[Collection entries]
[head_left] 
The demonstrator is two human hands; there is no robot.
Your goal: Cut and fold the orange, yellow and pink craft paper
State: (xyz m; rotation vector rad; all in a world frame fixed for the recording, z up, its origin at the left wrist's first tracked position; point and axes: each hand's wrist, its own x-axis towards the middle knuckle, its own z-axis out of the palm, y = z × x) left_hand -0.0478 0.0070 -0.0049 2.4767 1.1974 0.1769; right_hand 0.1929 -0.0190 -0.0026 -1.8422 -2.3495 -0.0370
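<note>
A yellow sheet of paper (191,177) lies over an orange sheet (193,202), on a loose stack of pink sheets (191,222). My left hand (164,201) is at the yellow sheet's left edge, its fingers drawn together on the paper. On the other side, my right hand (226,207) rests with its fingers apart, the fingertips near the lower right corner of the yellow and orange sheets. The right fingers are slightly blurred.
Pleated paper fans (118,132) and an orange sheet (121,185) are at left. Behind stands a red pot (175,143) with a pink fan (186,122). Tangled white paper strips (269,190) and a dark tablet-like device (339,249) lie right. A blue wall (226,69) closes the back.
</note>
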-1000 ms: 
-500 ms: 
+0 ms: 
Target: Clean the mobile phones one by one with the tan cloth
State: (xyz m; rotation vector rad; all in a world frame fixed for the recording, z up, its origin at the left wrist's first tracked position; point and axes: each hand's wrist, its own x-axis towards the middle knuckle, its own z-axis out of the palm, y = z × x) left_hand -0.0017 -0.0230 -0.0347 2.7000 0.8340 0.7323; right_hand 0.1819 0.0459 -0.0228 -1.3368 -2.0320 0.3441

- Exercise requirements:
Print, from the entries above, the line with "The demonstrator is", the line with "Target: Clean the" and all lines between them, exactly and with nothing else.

- Answer for this exercise:
The demonstrator is two human hands; there is no robot.
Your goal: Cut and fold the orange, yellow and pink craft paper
State: (xyz m; rotation vector rad; all in a world frame fixed for the recording, z up, its origin at the left wrist's first tracked position; point and axes: each hand's wrist, its own x-axis towards the middle knuckle, its own z-axis out of the palm, y = z × x) left_hand -0.0478 0.0070 -0.0049 2.4767 1.1974 0.1769; right_hand 0.1929 -0.0190 -0.0026 -1.8422 -2.3495 -0.0370
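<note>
A yellow sheet of paper (191,177) lies over an orange sheet (193,202), on a loose stack of pink sheets (191,222). My left hand (164,201) is at the yellow sheet's left edge, its fingers drawn together on the paper. On the other side, my right hand (226,207) rests with its fingers apart, the fingertips near the lower right corner of the yellow and orange sheets. The right fingers are slightly blurred.
Pleated paper fans (118,132) and an orange sheet (121,185) are at left. Behind stands a red pot (175,143) with a pink fan (186,122). Tangled white paper strips (269,190) and a dark tablet-like device (339,249) lie right. A blue wall (226,69) closes the back.
</note>
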-1000 ms: 
-500 ms: 
+0 ms: 
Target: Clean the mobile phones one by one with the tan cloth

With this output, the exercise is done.